Mike’s friends have no clue where he might have gone, and while the Army’s Lt. Kirklander (Jason Patric) and Sgt. Carnelli (James Franco) say they want to help, they barely seem interested. Then Mike’s body turns up amid the brush of a field that happens to fall just inside military jurisdiction. A mess of strewn-about pieces and burned flesh, it’s a harrowing crime scene, one that stays with Theron’s local police detective, Emily, even after she’s no longer on the case.

Hank and Emily do some individual digging before he’s finally able to persuade her to help him. Of course he’s always right and is all too happy to point out the shoddy police work that’s already been done, but he pushes her to look harder at the evidence, and each makes the other a little better somehow.

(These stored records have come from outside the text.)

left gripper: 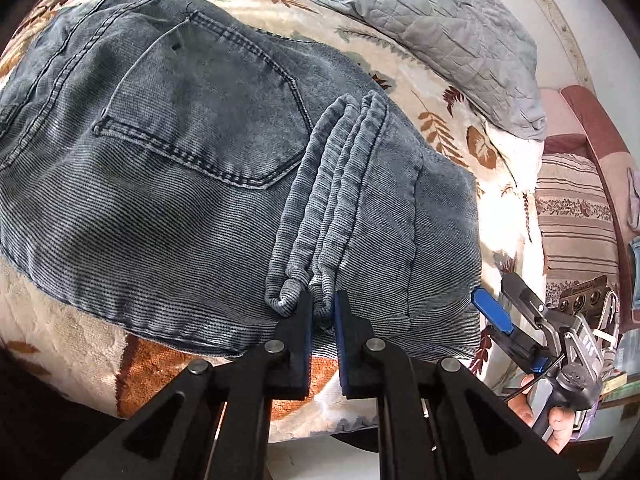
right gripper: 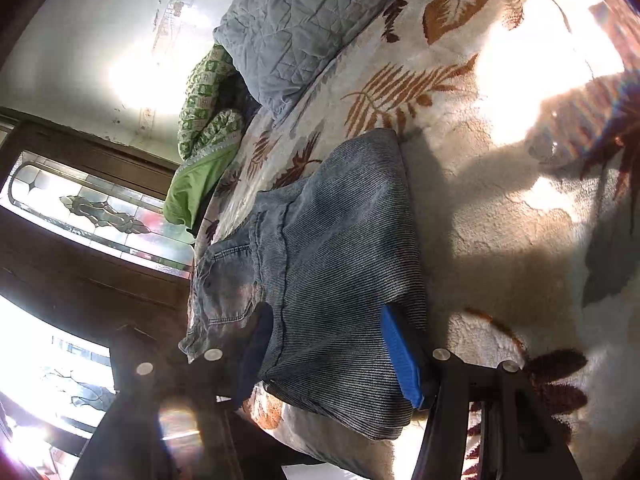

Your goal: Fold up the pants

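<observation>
Grey-blue denim pants (left gripper: 160, 160) lie folded on a leaf-patterned blanket, back pocket up. The rolled leg cuffs (left gripper: 320, 200) rest across them toward me. My left gripper (left gripper: 322, 300) is shut on the near end of those cuffs, with the fabric pinched between its pads. My right gripper (left gripper: 496, 292) hovers just off the pants' right edge, held by a hand (left gripper: 556, 420). In the right wrist view the right gripper (right gripper: 324, 316) stands open. The folded pants (right gripper: 332, 240) show between its fingers, and the pads are not pressing on them.
The cream blanket (left gripper: 440, 128) (right gripper: 500, 220) covers the bed. A grey quilted pillow (left gripper: 432, 20) (right gripper: 296, 20) lies at the far side, with a green patterned cloth (right gripper: 204, 112) beside it. A striped cushion (left gripper: 572, 216) sits at the right. The bed's near edge runs under both grippers.
</observation>
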Demonstrator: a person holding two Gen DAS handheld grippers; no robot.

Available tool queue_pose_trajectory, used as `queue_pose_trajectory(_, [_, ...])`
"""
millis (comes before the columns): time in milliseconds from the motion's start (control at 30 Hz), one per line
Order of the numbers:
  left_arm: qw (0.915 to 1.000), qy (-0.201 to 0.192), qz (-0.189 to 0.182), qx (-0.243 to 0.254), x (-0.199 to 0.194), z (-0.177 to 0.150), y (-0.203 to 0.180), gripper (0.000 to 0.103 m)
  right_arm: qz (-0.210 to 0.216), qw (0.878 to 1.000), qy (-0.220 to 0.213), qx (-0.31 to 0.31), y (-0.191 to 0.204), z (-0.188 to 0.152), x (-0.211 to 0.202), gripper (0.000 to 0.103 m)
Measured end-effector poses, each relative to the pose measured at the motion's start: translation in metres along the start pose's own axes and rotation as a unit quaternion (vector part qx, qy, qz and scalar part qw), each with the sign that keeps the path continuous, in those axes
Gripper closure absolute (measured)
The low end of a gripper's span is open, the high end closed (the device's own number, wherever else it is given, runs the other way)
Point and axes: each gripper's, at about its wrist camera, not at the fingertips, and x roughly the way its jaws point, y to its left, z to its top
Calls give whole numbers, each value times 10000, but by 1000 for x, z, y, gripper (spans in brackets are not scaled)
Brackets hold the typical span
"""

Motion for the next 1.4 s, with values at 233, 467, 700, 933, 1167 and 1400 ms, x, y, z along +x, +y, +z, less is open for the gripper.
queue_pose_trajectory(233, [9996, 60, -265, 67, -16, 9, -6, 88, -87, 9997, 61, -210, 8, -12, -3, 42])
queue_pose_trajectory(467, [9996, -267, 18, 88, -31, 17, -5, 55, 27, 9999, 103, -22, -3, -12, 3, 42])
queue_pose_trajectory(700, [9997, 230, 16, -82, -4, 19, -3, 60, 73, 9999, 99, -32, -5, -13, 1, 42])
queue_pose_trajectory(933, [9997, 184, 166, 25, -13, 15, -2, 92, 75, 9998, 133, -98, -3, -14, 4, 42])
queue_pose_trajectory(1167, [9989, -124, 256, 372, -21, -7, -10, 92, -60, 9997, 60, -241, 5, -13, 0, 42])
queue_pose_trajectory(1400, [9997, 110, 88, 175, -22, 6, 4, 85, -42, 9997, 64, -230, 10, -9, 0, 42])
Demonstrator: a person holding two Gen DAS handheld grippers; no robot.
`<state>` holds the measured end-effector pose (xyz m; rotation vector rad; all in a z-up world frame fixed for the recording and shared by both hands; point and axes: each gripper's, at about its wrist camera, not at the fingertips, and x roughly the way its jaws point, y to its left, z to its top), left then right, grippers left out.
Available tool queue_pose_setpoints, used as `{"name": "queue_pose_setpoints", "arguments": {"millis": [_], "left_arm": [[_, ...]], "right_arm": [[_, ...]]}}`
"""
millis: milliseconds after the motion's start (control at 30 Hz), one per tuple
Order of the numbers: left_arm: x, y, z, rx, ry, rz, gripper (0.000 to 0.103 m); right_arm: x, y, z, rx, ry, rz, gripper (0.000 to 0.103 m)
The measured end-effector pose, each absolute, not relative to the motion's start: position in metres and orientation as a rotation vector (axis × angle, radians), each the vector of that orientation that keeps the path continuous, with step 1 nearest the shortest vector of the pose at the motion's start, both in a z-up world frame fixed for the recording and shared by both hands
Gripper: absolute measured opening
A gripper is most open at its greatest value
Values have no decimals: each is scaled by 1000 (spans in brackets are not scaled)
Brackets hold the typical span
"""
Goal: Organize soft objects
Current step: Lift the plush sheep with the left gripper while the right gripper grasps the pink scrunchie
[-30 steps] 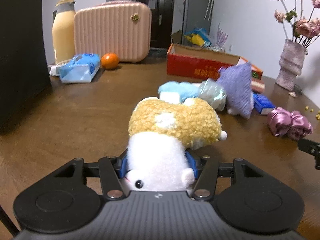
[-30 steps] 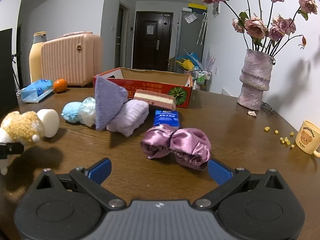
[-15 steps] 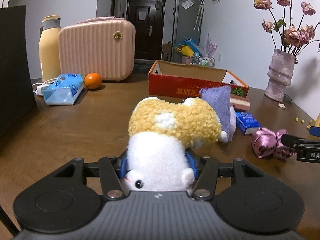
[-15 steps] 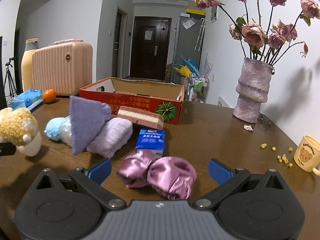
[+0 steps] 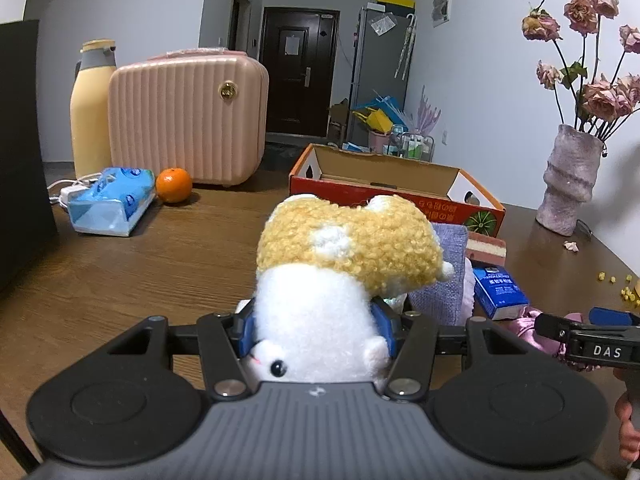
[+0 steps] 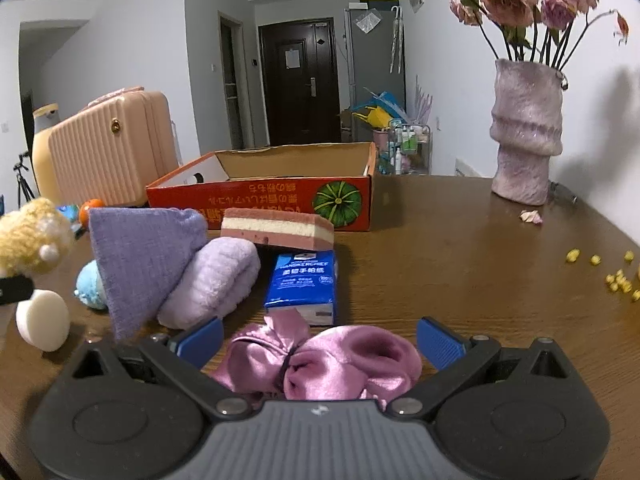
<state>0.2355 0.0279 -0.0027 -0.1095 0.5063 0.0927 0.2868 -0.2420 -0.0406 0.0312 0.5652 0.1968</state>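
Observation:
My left gripper [image 5: 316, 330] is shut on a yellow and white plush toy [image 5: 344, 264], held above the brown table; the toy [image 6: 30, 236] also shows at the left edge of the right wrist view. My right gripper [image 6: 318, 340] stands open, its blue pads on either side of a pink satin scrunchie [image 6: 320, 360] that lies on the table, not pressed. Behind it lie a blue tissue pack [image 6: 304, 280], a rolled lilac towel [image 6: 212, 280], a purple knit cloth [image 6: 140, 252], a pink and cream sponge [image 6: 280, 228], a light blue fluffy item [image 6: 90, 286] and a white foam puff [image 6: 42, 320].
An open red cardboard box [image 5: 396, 192] sits at the back of the table [image 5: 140, 272]. A pink case [image 5: 188, 116], a yellow flask [image 5: 90, 108], an orange [image 5: 173, 185] and a tissue packet [image 5: 112, 202] stand at the back left. A vase of flowers [image 6: 526, 136] and scattered yellow bits [image 6: 616, 276] are on the right.
My left gripper rose and moved with the plush toward the box. My right gripper advanced over the table until the pink scrunchie came between its open fingers.

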Motion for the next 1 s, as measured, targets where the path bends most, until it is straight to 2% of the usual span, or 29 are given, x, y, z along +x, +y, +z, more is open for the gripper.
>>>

The banter between Jones and Theron provides a welcome source of mild comic relief in the midst of such heavy subject matter. Adding to the mood is the beautifully stark camerawork from the longtime Coen brothers cinematographer, the great Roger Deakins, who makes us feel the loneliness of this man in this place.

A plot point involving Mike’s damaged cell phone, though, feels too contrived. Hank steals the phone from his son’s dresser on the base and has a tech guru (Rick Gonzalez) extricate the video files. Each one that pops up in Hank’s e-mail is more intense and violent than the last, the grainy, garbled images suggesting the boy he raised turned into a young man he barely knew. It’s too easy as a narrative device — besides, how did Mike have the time or the presence of mind to document everything he was doing on video when in the heat of battle?

Ultimately, we do get an answer to this murder mystery after several red herrings are paraded before us, but the questions still linger as to the lasting marks left on the young people who go off to war. Haggis can be so heavy-handed here, he makes you wish he’d left something open to the audience for interpretation and debate.

Oh, and about that title? It comes from the Old Testament, the site of the battle between David and Goliath. Haggis has said he views the troops as David in the equation, but Hank could be David, too, taking on the Goliath of American military bureaucracy that’s keeping him from the truth.